また、こんど取引金融機関に聞いてみようと思うが、長期金利が3%を超えると、地域の金融機関の中小企業に対する変動金利は、短プラ連動で5%以上になるのではないか。全産業で3%程度の平均利益率なのに、この金利上昇は中小企業にかなりのダメージをあたえるだろう。とりあえず、黒田総裁が2年後と明言してしまっているので、2年後になにか市場と国民生活の大きな動きが、どちらにせよあるのだろう。

 連休に読んだ経済関係図書の中で、いちばん腑に落ちたのは、元日銀総裁の白川氏の発言である。氏は、12年11月の講演で次のように述べたらしい。
「マネーを増やせば物価が上がるという貨幣数量説は一見わかりやすいですが、近年の日本や米国のようにゼロ金利が続く経済では、現実を説明できません。」
「マネーの総量は重要であり、日本銀行による今の資産買い入れを前提とすると今後もマネタリーベースは大幅に増加していきますが、現在、それ以上に重要なことは、成長力の強化を通じて、マネーの回転速度を引き上げることです。」
 ここである。通貨の供給量を意味なく増やすより、その「回転速度」をあげることなのである。相対性理論ではないが、速度がもっとも重要なのである。動きもしないお金を大量供給して意味もなく余らせるより、お金を動かす、回転させることが大事なのである。お札をじゃんじゃん刷っても、そのお金が動かねば意味はない。円の値打ちが落ちるだけであり、国民の資産が毀損し、高齢者の老後のための預金が実質目減りするだけである。お金も商品であるから、需要と供給のなかで流動性が重要なのだ。だが、それは中央銀行の仕事ではない、となるか。

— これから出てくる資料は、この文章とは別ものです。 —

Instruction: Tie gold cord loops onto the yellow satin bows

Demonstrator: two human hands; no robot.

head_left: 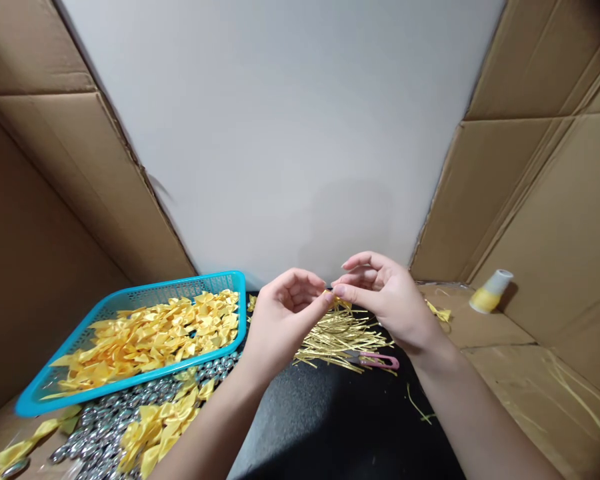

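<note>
My left hand (pixel 287 320) and my right hand (pixel 400 300) meet above the middle of the black work surface. Thumbs and fingertips of both pinch a small yellow ribbon bow (pixel 342 304), mostly hidden by the fingers. Just beneath lies a loose pile of gold twist ties (pixel 330 337). A pair of thread snips with a pink handle (pixel 383 361) rests on the front right of that pile, close to my right wrist.
At left, a blue plastic basket (pixel 243 313) holds many yellow ribbon bows (pixel 155 333). Silver beads (pixel 105 423) and more bows (pixel 160 427) lie before it. A cone of yellow thread (pixel 490 293) stands at right. Cardboard walls (pixel 525 160) flank a white panel (pixel 280 133).
</note>
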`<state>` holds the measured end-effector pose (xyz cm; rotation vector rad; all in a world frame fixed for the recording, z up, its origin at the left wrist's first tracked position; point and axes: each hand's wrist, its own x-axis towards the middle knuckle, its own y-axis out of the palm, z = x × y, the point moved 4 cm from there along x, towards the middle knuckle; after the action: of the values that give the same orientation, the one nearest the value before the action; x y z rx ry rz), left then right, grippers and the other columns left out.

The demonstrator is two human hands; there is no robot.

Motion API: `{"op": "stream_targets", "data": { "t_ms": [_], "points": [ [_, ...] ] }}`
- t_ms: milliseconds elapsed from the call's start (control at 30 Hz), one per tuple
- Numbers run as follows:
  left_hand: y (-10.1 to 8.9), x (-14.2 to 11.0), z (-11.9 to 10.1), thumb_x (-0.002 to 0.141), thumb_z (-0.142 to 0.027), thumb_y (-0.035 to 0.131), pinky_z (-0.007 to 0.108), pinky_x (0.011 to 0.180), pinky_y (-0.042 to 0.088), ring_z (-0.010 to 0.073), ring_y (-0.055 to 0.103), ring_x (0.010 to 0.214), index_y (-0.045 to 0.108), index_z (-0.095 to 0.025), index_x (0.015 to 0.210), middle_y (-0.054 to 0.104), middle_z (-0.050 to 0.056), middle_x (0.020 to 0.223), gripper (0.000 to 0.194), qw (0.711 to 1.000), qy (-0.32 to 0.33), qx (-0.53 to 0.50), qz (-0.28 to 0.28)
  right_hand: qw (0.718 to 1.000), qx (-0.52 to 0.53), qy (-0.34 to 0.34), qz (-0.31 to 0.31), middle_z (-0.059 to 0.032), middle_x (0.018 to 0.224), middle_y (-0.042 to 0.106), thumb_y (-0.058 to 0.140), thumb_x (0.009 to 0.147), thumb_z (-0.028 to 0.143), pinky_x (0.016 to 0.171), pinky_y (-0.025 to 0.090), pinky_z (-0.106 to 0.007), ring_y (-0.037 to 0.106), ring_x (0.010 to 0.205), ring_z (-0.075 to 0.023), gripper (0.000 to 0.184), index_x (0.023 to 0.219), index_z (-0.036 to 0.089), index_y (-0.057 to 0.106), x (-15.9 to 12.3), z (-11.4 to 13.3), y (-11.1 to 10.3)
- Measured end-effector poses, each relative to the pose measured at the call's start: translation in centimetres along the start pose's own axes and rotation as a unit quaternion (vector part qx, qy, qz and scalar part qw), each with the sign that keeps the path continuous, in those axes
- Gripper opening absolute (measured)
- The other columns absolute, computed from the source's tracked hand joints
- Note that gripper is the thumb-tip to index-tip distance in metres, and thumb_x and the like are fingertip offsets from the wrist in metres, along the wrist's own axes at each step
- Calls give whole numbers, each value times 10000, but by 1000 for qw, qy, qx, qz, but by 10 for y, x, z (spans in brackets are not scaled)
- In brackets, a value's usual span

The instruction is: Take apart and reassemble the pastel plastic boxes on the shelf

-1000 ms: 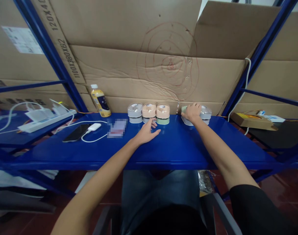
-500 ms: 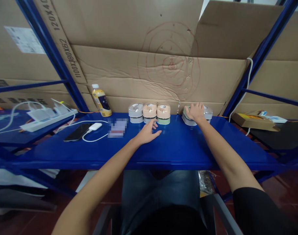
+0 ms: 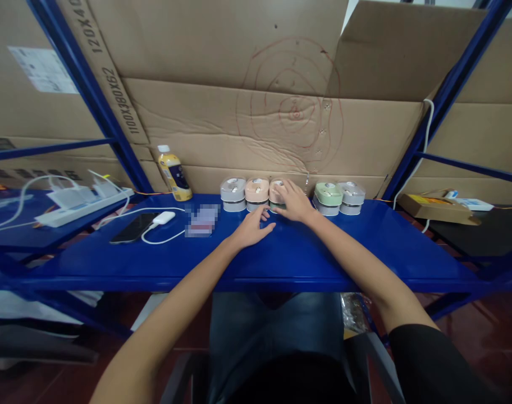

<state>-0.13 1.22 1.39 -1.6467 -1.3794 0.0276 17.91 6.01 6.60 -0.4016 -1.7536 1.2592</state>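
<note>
Two groups of small round-cornered plastic cases with clear covers stand along the back of the blue table. On the left are a grey case, a peach case and another peach case, side by side. My right hand curls its fingers over the top and front of the rightmost peach case, partly hiding it. My left hand rests on the table before the middle case, thumb and fingers apart, holding nothing. Farther right, a green-topped case stands beside a grey-topped case.
To the left are a yellow drink bottle, a black phone, a white charger with its cable and a blurred-out item. A power strip lies farther left. Cardboard stands behind the table.
My right hand has left the green-topped case and moved left onto the rightmost peach case. The green-topped and grey-topped cases are now uncovered. My left hand has stayed nearly still.
</note>
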Motion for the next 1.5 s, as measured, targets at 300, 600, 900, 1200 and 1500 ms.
{"op": "stream_targets", "data": {
  "t_ms": [300, 600, 900, 1200, 1500],
  "points": [
    [-1, 1, -2, 907, -394, 675, 420, 881, 589, 239, 683, 987, 560, -213, 1293, 696, 76, 1095, 441, 1000, 11, 6, -5, 994, 4, 87, -60, -277, 1525, 523, 724, 932, 551, 1195, 371, -612, 402, 1488, -473, 608, 1349, 128, 592, -5, 14, 2],
    [-6, 1, 0, 898, -384, 691, 423, 880, 584, 247, 690, 997, 552, -207, 1294, 700, 88, 1120, 456, 999, -6, -3, -33, 985, 86, 107, -103, -222, 1455, 594, 670, 899, 343, 1122, 478, -540, 567, 1320, -402, 552, 1413, 163, 579, -13, 8, -15],
    [-8, 1, 6, 672, -469, 961, 538, 1068, 552, 371, 648, 1311, 451, -178, 1493, 625, 223, 1415, 1009, 987, -48, -151, 5, 927, 365, -80, -35, -126, 1374, 658, 773, 813, 450, 1112, 532, -514, 676, 1250, -316, 616, 1366, 242, 600, -69, 2, -26],
    [4, -7, -20, 636, -438, 996, 563, 1134, 517, 371, 657, 1324, 528, -237, 1491, 670, 158, 1436, 996, 984, 28, -138, 111, 945, 304, -87, 82, -164, 1485, 635, 902, 713, 618, 1134, 504, -576, 634, 1339, -378, 1011, 1563, 246, 497, -74, 15, -12],
    [3, -7, -16, 675, -520, 967, 583, 1159, 490, 390, 614, 1348, 527, -257, 1532, 634, 147, 1451, 999, 993, 29, -64, 94, 936, 340, -11, 88, -99, 1181, 766, 779, 853, 578, 971, 574, -474, 732, 1083, -298, 677, 1409, 222, 628, -75, -25, -39]
  ]
}}
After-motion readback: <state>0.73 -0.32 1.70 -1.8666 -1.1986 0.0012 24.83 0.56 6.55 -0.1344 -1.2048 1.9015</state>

 見込みとしては、予感とイメージの世界だが、アベノミクス、クロダノミクスの異次元の金融緩和にかかわらず、金利は必ず上がる、と考えよう。だが、社会保障費の削減は、負担の押し付けであり、選挙民の支持は得にくい。ギリシャもイタリアも日本も、これは同じである。同じ騒ぎとなり、強行すれば政権が打撃をうける。財政的にすべきであっても(わが社は困るが)、小選挙区制での風次第の政治である。大幅なことは難しい。高齢選挙民がますます増えるのである。社会保障費の増加分は、国債で将来への付回ししかないか。だが、その調整の時期はいつか来るのであり、それまでに繰り上げて返済をおわらせれば良い、あるいは水準が削減されても運営できるモデルを構築する、リスクから逃げ切れば良いということになるのか。その形がつくれれば、安心してホームが運営できることになる。われながら心配性なことだが、融資は20年、ホームは50年続かねばならない。危機管理とは、想定される最大の危機に備えながら、日々を陽気に暮らすことだそうである。そうしようか、5月はよい季節だし。

 と思ったら、今日の日経新聞はメガバンの住宅ローンの固定金利が引き上げられたことを報じている。ふつうなら、なんということはない記事だが、クロダミクス発動のあとの利上げであり、ああああああああ、これはトラヒゲ危機一髪の120分まえなのか、90分前なのか。国債の金利も下がるはずなのが、上がっているの。クロダミクスの国債の異次元的な大量購入で、長期金利は徹底的にゼロちかくに抑えこまれるはずなのだが。それに反する住宅ローン金利の引き上げは、メガバンのメッセージとも見れば見れるが、ランダム・ウォーークしている。